Alec turned his head quickly, squeezing his eyes shut until his head throbbed. But he could not escape the sounds that followed. Gossol's screams rose to a squeal before they choked off to a gurgle. There was the dry-stick sounds of bones breaking, and the wet suck of a carcass being opened. Eyes still closed, Alec remembered the feel of Vargul
Ashnazai's cold finger tracing a line down his bare chest.
He suddenly felt very light. Opening his eyes, he saw the sanded planks of the deck rushing up to meet him.
40
Beka's scouts spotted the convoy of horse-drawn wagons that morning and trailed it as it wended south through the coastal foothills. There were only ten of them, Gilly reported, and only one decuria of cavalry to guard them, a fact that confirmed Beka's assumption that they were deep in the Plenimarans' northern territory now.
The country they'd come into was steep and well wooded. Beka let the scouts keep the wagons in sight, biding her time until they stopped for the night.

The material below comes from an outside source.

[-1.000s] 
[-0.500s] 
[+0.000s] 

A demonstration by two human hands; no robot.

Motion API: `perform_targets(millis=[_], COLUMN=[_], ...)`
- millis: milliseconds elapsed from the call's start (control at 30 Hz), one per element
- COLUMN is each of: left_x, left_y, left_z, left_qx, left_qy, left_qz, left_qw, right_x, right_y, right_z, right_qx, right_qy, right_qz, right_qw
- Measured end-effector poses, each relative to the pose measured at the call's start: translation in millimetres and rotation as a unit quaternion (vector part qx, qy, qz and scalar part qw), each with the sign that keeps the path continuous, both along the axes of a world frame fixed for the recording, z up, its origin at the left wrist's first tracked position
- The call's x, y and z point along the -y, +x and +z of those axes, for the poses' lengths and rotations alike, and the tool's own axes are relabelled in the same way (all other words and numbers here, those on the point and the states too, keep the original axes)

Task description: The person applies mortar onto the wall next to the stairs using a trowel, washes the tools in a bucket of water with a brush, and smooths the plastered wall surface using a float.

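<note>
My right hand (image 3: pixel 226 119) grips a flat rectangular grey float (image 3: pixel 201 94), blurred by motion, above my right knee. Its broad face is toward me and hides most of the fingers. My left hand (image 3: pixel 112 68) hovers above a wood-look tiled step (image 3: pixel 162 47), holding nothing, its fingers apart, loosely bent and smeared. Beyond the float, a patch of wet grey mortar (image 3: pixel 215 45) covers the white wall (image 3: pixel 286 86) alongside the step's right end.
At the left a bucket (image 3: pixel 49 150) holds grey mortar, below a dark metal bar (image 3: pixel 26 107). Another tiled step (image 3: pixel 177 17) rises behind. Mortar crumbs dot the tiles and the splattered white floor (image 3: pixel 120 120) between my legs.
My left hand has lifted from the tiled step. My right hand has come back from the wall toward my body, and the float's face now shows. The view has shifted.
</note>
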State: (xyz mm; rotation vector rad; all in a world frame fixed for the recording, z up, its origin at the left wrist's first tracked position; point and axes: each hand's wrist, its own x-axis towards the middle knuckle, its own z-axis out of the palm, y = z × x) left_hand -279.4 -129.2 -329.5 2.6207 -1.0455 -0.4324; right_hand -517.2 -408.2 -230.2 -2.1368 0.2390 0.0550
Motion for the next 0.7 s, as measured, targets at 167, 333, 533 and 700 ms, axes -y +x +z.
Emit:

The wagoneers made camp in a little forest hollow by a stream just before sundown. Leaving her main group of riders a quarter of a mile down the road, Beka chose her fastest runners, Zir, Tobin, and Jareel, to accompany her, and left Rhylin with orders to disrupt the camp as soon as she had accomplished her mission.

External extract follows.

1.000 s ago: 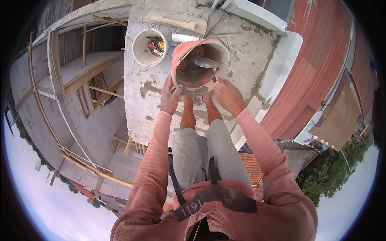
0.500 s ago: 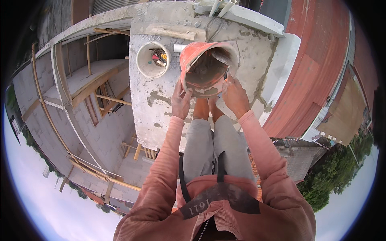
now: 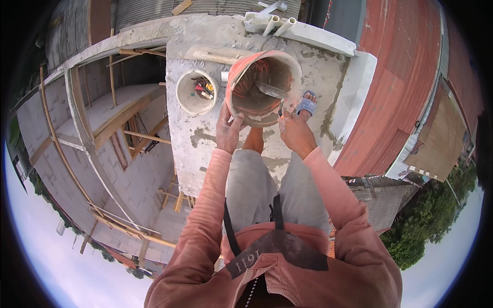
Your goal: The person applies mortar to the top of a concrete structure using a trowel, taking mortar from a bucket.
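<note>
An orange-red bucket [image 3: 236, 77] is tilted so that its mouth faces me, with grey mortar smears inside. The fingers of my left hand [image 3: 228, 129] grip its near left rim. In my right hand [image 3: 298, 132] is the handle of a trowel [image 3: 271, 91], whose grey blade reaches inside the bucket. How much mortar lies in the bottom is hard to make out. Just left of the bucket stands a white bucket [image 3: 181, 93] with several small coloured items in it.
I stand on a rough concrete slab [image 3: 205, 164]; my sandalled right foot [image 3: 306, 105] shows beside the bucket. Past the slab's left edge lies a drop to a block-walled structure [image 3: 118, 179] with timber props. Two white pipes [image 3: 280, 25] lie at the back, and red metal roofing [image 3: 395, 92] spans the right.
My right foot has come out to the right of the bucket. The trowel blade has turned flatter and moved left inside it. My right hand is slightly lower and further left.
</note>
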The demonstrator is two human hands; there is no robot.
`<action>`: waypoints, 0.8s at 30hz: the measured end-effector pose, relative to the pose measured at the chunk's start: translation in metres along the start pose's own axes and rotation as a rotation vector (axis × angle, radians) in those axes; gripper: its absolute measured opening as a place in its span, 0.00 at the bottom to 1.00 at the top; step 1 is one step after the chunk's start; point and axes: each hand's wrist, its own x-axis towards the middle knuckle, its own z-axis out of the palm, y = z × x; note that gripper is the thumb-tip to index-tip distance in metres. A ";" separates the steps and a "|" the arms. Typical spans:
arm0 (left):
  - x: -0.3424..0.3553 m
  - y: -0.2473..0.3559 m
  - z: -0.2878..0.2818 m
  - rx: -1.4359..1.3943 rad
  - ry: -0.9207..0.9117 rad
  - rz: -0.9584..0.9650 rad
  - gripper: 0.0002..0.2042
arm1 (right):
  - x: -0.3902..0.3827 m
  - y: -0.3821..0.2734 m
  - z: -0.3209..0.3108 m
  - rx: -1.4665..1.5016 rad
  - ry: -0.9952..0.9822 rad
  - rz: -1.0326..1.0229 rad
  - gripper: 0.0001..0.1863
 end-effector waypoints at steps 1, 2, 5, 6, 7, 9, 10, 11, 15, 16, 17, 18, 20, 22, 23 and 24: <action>0.001 0.003 0.004 0.017 0.021 -0.018 0.34 | -0.004 0.003 -0.005 -0.018 -0.131 0.012 0.27; -0.001 0.004 0.009 0.018 0.025 -0.017 0.34 | -0.008 0.008 -0.008 -0.018 -0.133 0.008 0.27; 0.000 0.004 0.033 0.002 0.038 -0.065 0.32 | -0.004 0.029 -0.021 0.086 -0.053 -0.019 0.27; 0.001 -0.003 0.042 -0.017 0.034 -0.061 0.31 | 0.000 0.038 -0.021 0.057 0.060 -0.017 0.25; 0.005 -0.007 0.054 -0.039 0.027 -0.051 0.31 | 0.006 0.046 -0.024 0.025 0.179 -0.016 0.24; 0.005 -0.012 0.075 0.005 0.027 -0.026 0.30 | 0.016 0.061 -0.030 -0.018 0.058 0.031 0.22; 0.005 -0.014 0.085 0.051 0.035 0.004 0.30 | 0.022 0.068 -0.038 -0.058 -0.065 0.069 0.20; 0.006 -0.015 0.096 0.049 0.034 0.010 0.30 | 0.028 0.077 -0.049 -0.060 -0.059 0.067 0.20; 0.000 -0.025 0.130 0.114 0.132 0.001 0.30 | 0.031 0.104 -0.080 0.145 -0.084 -0.006 0.19; 0.001 -0.022 0.142 0.135 0.133 -0.022 0.30 | 0.033 0.114 -0.082 0.195 -0.018 -0.020 0.19; 0.003 -0.020 0.156 0.156 0.134 -0.045 0.30 | 0.036 0.126 -0.086 0.245 0.048 -0.035 0.19; 0.004 -0.019 0.167 0.171 0.172 -0.066 0.30 | 0.039 0.136 -0.093 0.234 0.006 -0.025 0.20; 0.009 -0.032 0.178 0.157 0.195 -0.070 0.30 | 0.041 0.149 -0.109 0.214 -0.107 0.006 0.21; 0.019 -0.031 0.200 0.133 0.201 -0.083 0.31 | 0.038 0.165 -0.117 0.202 -0.169 0.045 0.21; 0.022 -0.025 0.214 0.034 0.216 -0.135 0.31 | 0.037 0.174 -0.115 0.233 -0.145 0.049 0.22; 0.023 -0.018 0.221 -0.060 0.242 -0.187 0.32 | 0.037 0.174 -0.119 0.251 -0.137 0.045 0.22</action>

Darkness fell, and the wagoneers lit cook fires for the evening meal. Their escort posted a few guards up and down the road.
Beka and her raiders stole through the darkness toward the supply wagons, each of them armed with jars of firestones they'd captured in a similar raid two days before. Reaching the wagons, Beka looked underneath the nearest and saw unsuspecting wagoneers cooking their evening meal less than twenty feet away.
With Zir keeping watch, Beka and the others split up and scattered firestones over the crates and bales in the wagon beds. Ribbons of smoke curled up quickly, but the wind was in their favor, blowing it away from the camp.
Rhylin had been watching for it as his signal, however. Beka's group had hardly finished their work before a frantic whinnying came from the Plenimaran horses picketed nearby.
Whooping and waving torches, Rhylin and his decuria drove the draft animals into the camp, scattering startled soldiers and drivers. Flames shot up in the wagons, adding to the confusion.
Before the Plenimaran guards had time to act, Braknil's decuria charged in with bows and loosed a hail of arrows to cover me retreat of the others.
Beka and her group skirted the camp to meet Tealah, who was holding horses for them down the road.
An enemy shaft nicked Zir in the shoulder as he swung up into the saddle. Tobin took an arrow through the heart before he'd reached his horse.
Beka saw him fall but there was nothing she could do but look after the living.
"Retreat! Come on, before they get their horses back," she yelled. A Plenimaran swordsman charged at her, only to fall with a Skalan arrow in his back.